Under this line sits a listing. Repeat exactly and only its lines from the one holding "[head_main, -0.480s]" through the one holding "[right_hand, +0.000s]"; skip pictures.

──────

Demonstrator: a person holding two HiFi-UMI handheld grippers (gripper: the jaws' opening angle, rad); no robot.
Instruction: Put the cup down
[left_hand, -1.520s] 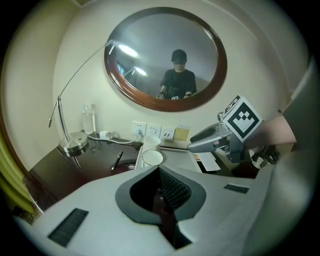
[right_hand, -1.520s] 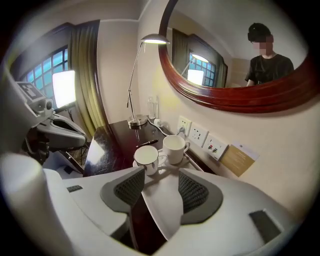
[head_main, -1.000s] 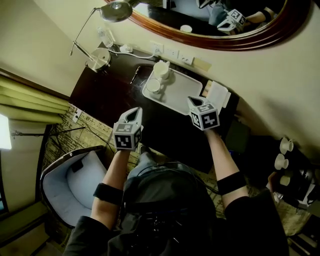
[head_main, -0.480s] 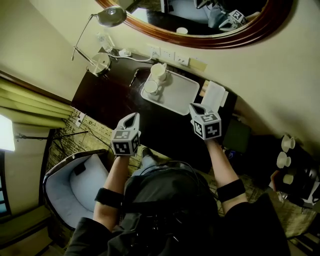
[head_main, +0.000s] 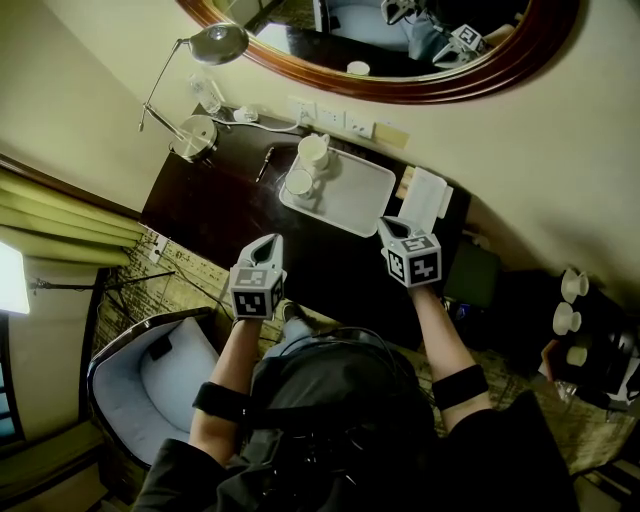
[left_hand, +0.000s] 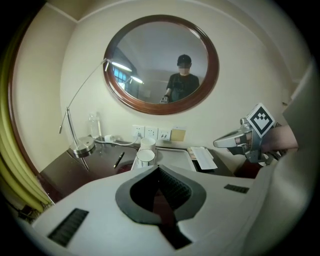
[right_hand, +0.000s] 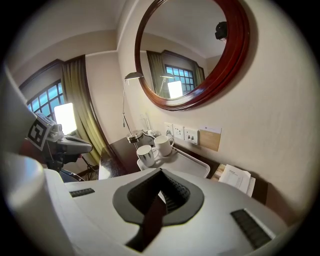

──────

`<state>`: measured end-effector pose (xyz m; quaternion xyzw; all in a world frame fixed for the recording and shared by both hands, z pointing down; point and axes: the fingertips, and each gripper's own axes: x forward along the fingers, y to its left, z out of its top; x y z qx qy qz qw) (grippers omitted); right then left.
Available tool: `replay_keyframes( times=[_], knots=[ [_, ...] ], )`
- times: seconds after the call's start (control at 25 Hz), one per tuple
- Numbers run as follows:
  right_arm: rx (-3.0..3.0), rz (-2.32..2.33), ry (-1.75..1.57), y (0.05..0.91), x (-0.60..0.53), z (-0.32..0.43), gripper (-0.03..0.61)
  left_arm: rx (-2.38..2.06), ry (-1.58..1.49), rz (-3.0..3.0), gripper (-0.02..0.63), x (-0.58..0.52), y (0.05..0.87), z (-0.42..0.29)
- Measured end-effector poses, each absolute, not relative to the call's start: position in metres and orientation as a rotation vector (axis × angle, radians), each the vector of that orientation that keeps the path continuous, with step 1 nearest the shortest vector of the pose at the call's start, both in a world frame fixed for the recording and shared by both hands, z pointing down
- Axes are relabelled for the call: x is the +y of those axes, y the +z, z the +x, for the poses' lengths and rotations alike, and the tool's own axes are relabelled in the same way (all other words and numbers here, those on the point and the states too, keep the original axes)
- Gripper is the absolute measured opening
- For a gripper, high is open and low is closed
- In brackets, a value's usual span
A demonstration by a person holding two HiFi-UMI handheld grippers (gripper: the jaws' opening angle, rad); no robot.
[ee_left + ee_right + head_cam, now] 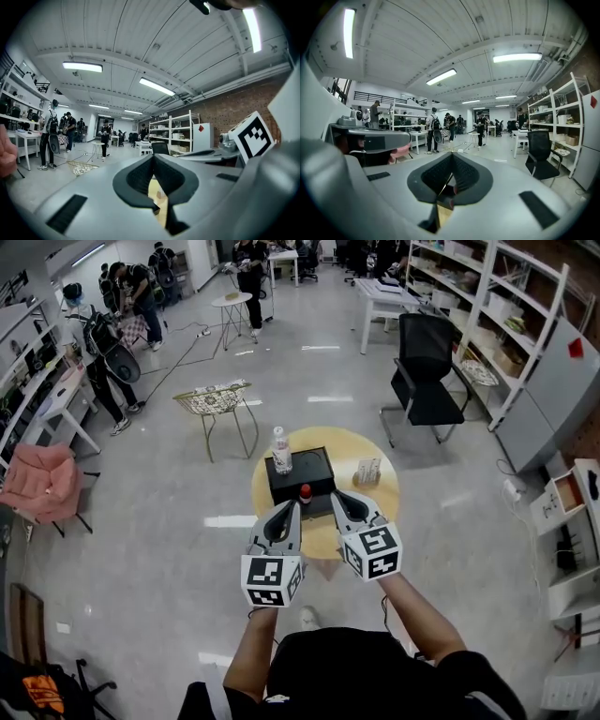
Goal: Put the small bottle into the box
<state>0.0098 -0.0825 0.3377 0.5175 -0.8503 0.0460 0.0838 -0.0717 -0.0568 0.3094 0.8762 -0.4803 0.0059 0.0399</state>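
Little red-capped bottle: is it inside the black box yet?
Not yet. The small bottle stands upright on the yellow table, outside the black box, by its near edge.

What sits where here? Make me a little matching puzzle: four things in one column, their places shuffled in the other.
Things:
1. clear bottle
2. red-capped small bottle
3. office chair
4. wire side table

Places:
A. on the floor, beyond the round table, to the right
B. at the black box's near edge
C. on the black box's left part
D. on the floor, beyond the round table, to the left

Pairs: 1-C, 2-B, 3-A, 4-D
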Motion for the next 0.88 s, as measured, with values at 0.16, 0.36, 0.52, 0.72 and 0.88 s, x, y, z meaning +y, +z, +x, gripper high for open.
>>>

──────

Solution to this problem:
[head_main, -0.480s] 
[head_main, +0.000s] 
[left_hand, +0.000s] 
[right_hand, +0.000s] 

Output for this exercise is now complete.